By visualizing the two counterfactual densities, we see that they reflect both the baseline density and power densities (see figure below, panels A and B).

plot_cfbaghd <- plot(cf_baghd, main = "Counterfactual (Baghdad)", lim = c(0, 8e-04))
plot_cfbasra <- plot(cf_basra, main = "Counterfactual (Basrah)", lim = c(0, 8e-04))
ggpubr::ggarrange(plot_cfbaghd, plot_cfbasra, nrow = 1, labels = LETTERS,
                  common.legend = TRUE, legend = "bottom")

Counterfactual densities prioritizing Baghdad (panel A) and Basrah (panel B).

Assessing the effect of prioritization

To assess how location prioritization shapes power and counterfactual densities, the geocausal package provides functions for visualizing both. Users can vary \(\alpha\) in sim_power_dens() to plot power densities under different prioritization schemes, and use sim_cf_dens() to examine the resulting counterfactual densities (see figure below). Together, these tools help users select an appropriate value of \(\alpha\).

For example, we vary \(\alpha\) from 1 to 3.5 using distances from Basrah to assess how different degrees of prioritization affect counterfactual densities. We visualize these effects by generating power densities with sim_power_dens() and passing them to sim_cf_dens(). The figure below shows that as \(\alpha\) increases, counterfactual densities place progressively greater weight on locations closer to Baghdad.

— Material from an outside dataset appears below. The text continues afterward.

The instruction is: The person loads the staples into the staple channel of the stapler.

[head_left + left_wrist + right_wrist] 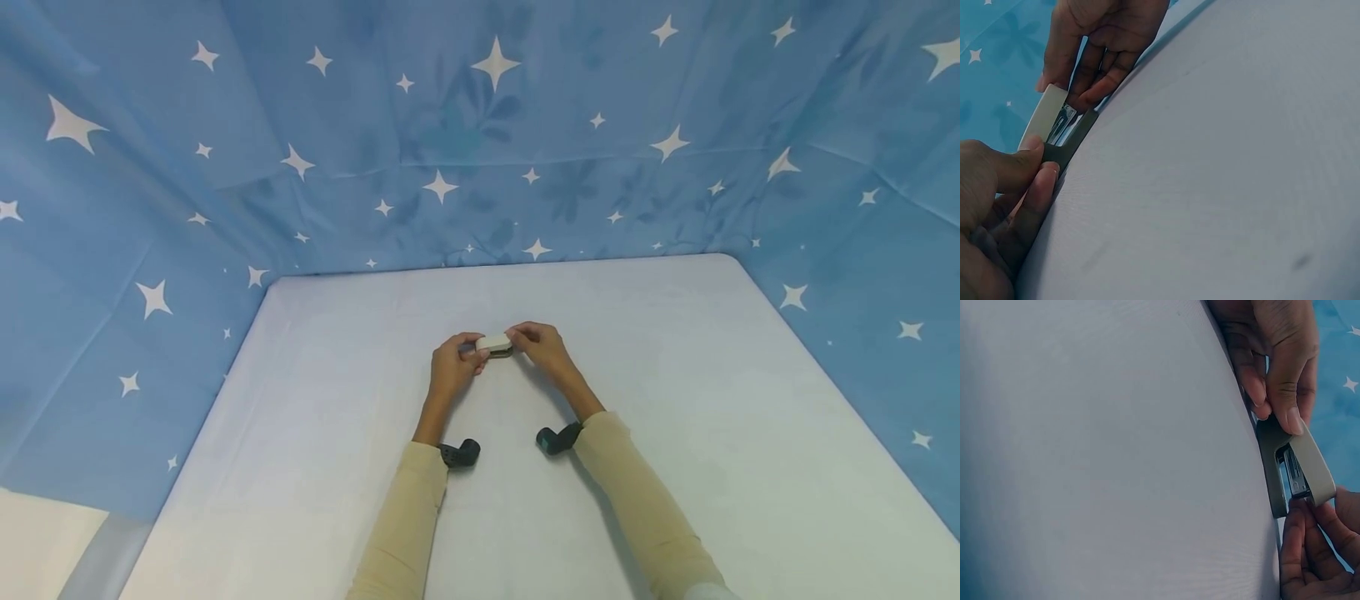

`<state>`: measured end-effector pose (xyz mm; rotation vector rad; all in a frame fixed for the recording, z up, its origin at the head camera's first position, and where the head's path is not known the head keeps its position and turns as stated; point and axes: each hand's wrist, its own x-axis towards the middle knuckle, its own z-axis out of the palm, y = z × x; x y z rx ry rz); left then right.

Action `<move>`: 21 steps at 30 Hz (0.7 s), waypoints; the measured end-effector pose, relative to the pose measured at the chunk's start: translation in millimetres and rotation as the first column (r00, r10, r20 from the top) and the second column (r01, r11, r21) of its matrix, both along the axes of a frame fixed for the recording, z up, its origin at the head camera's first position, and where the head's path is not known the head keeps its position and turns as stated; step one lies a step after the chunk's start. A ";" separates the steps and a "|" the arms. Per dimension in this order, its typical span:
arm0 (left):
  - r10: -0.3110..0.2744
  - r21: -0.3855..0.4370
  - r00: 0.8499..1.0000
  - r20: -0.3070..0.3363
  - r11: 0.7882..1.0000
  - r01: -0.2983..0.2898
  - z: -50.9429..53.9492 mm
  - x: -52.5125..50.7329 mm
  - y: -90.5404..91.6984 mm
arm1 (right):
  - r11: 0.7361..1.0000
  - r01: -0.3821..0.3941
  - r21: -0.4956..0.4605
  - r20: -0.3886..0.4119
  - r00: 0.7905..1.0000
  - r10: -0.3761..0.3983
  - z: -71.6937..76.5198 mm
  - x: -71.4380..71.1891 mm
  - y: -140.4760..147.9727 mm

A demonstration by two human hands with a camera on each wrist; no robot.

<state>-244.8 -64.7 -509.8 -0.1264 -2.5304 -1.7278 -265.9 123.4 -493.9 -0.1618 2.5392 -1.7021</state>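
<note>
A small stapler (493, 342) with a cream top cover and a darker olive base rests on the white table near its middle. My left hand (448, 367) grips its hinge end, thumb on the cream cover and fingers at the base, as the left wrist view shows. At the other end my right hand (546, 348) pinches the tip of the cover, with fingertips under it. Between cover and base the jaws gap apart, and a metal staple channel (1295, 472) shows inside. In the right wrist view, part of the right thumb is out of sight.
The white tabletop (337, 367) stretches out around both hands. Blue curtains (465, 217) with white stars stand behind it and along both sides. Dark wrist-worn devices (461, 453) sit at the cuffs of the beige sleeves.
</note>
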 end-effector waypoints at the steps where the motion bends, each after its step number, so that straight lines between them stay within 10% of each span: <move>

sim_power_baghd <- sim_power_dens(target_dens = list(dist_basra),
                                  dens_manip = dist_baghd,
                                  priorities = 1,
                                  priorities_manip = c(1, 1.5, 2, 2.5, 3, 3.5),
                                  window = iraq_window)

sim_cf_baghd <- sim_cf_dens(expected_number = 2,
                            base_dens = baseline,
                            power_sim_results = sim_power_baghd,
                            window = iraq_window)
plot(sim_cf_baghd)

Counterfactual densities based on various power densities. A high alpha value indicates that the corresponding scenario prioritizes Baghdad more than Basrah.

Interpreting counterfactual densities

Users can further interpret counterfactual densities using the get_distexp() function, which visualizes how different counterfactual scenarios affect the expected number of treatment events within areas defined by distance from specific locations, such as points (e.g., monuments) or lines (e.g., roads). The figure below shows that as \(\alpha_{\text{focus}}\) increases, the expected number of treatment events rises sharply, reflecting the increasing prioritization of areas near the focus relative to more distant locations.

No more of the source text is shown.